Furthermore, it’s usually more repetitive tasks that are more conducive to automation, but that hasn’t necessarily stopped its use in serving food.
“Back-of-house jobs like line cooks and dishwashers are the most at risk, which makes sense given that common tasks in these occupations tend to be fairly repetitive and routine, and are therefore more amenable to replacement by robotics,” Whiton said. “That said, wait staff and counter attendants too are ‘high risk’ by our reckoning, meaning that more than 70 percent of tasks in those jobs are potentially automatable.”
Clark cited a 2015 report from Massachusetts Institute of Technology professor David Autor to say that there was historical precedent to the idea that automation wouldn’t necessarily replace workers, but that they’d be needed in different places. For example, Clark cited an example of the fear of automation taking away textile jobs in the 18th and 19th century, where the ratio of population to jobs increased, and there were eventually more jobs and less people to fill them.
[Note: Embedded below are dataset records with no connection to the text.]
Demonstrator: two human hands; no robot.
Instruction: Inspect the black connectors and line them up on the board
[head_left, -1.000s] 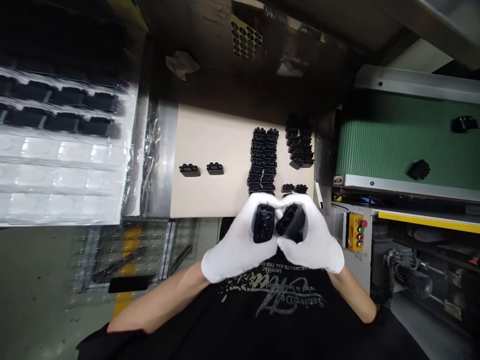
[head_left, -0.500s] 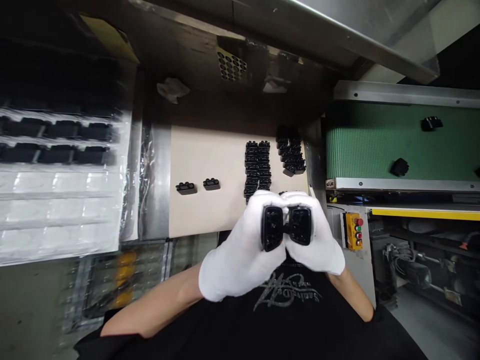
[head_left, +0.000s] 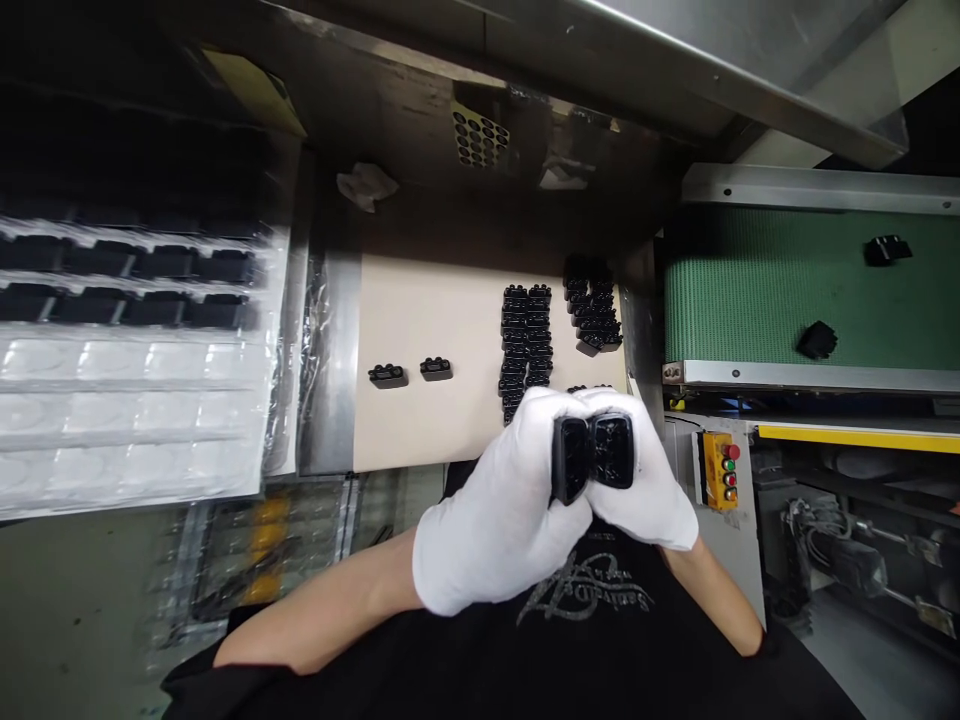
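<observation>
While gloved fingers pinch them, two glossy black moulded parts touch, hollow sides up.

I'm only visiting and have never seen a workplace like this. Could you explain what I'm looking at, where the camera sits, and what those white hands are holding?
The camera is worn on a person's head and looks down, so you see their own arms from above. Both hands wear white gloves. The left hand holds one black plastic part, and the right hand holds another black part; the two are held side by side, close to the chest. Beyond the hands lies a beige work surface with neat rows of the same black parts and two single ones. On the left are clear plastic trays, some pockets filled. On the right a green conveyor belt carries loose parts, with a yellow button box below it.
</observation>
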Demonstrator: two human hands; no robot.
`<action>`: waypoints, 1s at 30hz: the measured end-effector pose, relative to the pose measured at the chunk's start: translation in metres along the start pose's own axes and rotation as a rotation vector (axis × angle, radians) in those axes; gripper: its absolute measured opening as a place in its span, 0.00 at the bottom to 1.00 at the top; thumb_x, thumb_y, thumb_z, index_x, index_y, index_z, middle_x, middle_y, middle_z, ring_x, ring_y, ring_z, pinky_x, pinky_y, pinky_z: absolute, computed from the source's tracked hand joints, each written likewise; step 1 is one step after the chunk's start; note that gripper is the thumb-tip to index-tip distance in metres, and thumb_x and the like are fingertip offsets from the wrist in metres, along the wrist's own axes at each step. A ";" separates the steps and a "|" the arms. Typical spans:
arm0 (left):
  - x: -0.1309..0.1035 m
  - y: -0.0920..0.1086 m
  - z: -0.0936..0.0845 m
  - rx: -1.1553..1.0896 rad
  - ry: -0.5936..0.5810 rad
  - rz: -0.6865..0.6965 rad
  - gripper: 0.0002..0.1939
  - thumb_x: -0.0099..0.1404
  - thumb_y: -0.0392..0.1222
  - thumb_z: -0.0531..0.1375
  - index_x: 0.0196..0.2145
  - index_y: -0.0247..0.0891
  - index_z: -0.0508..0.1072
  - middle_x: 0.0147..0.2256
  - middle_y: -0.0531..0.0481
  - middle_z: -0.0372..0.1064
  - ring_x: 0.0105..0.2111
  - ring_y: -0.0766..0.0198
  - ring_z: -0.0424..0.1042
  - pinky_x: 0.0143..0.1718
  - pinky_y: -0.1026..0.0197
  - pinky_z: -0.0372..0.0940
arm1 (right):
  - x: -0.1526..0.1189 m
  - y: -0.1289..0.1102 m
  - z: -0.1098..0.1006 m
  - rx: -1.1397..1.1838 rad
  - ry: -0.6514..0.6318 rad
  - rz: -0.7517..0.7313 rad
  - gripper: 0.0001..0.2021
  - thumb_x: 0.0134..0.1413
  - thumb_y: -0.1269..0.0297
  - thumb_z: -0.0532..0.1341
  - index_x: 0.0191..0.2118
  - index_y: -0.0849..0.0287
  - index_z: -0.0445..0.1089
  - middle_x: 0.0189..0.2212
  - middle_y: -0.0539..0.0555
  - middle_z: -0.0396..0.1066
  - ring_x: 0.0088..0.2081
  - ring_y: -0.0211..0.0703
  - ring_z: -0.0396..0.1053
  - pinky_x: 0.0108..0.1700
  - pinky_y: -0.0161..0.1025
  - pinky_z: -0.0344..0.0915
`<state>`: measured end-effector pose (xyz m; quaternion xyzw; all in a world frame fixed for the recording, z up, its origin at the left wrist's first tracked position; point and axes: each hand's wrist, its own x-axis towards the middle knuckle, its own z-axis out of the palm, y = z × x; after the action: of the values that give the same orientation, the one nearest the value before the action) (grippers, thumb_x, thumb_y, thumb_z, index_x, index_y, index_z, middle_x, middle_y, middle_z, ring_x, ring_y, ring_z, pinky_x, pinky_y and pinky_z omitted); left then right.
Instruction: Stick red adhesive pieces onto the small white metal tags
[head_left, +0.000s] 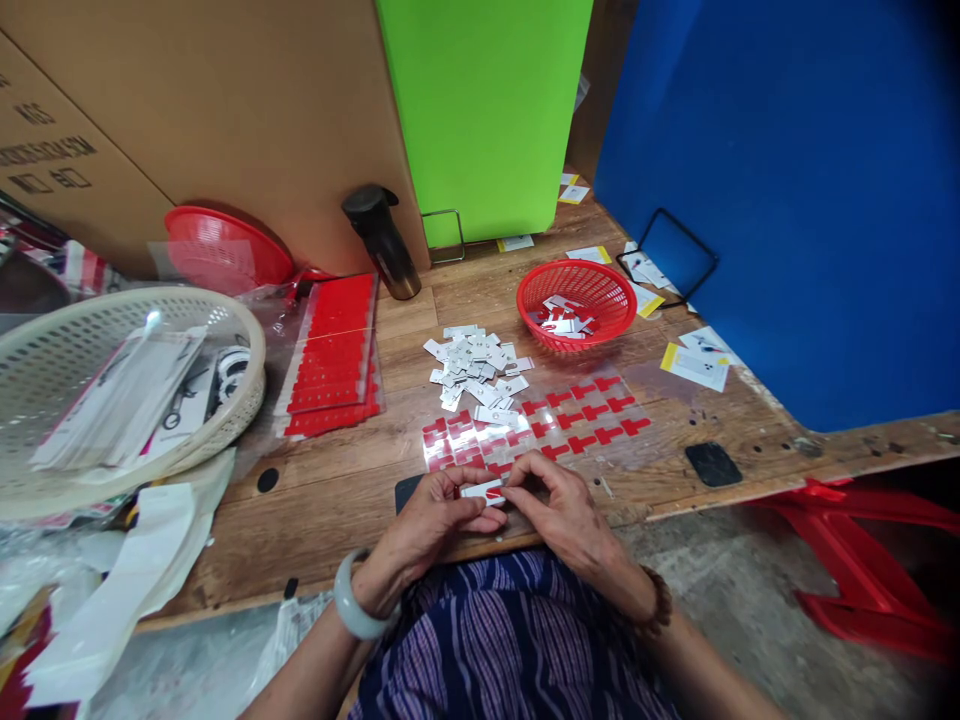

According to Michael Chui, a partner with the McKinsey Global Institute, a consulting firm that analyzes management decisions, one of the best ways to mitigate automation’s effects is to retrain workers.
“Number one is making sure that, if you believe that there will be enough work to do but that type of work will change over time, and that if activity changes, then how do we put resources such as money, courses, time, and support in order to help workers develop the skills of the future, so I think that’s high on the list,” Chui said. “Along with that comes a whole bunch of other things to worry about: If I’m spending hours learning a new skill, how do I make sure I have enough money to feed my family?”
The rise of automation in labor will still take time, further according to Chui, and as such, concerns about automation taking over labor might be overblown. Chui used the widespread growth of technology adoption like the personal computer, which didn’t necessarily wipe out certain types of jobs such as bookkeeping and typewriter manufacturing in an instant when it was first introduced. Chui believes that the sentiment could be similar for automation and labor.
“It’s because we’re people. As a result, we think it’s important to take time seriously. It would take years, it doesn’t happen overnight.”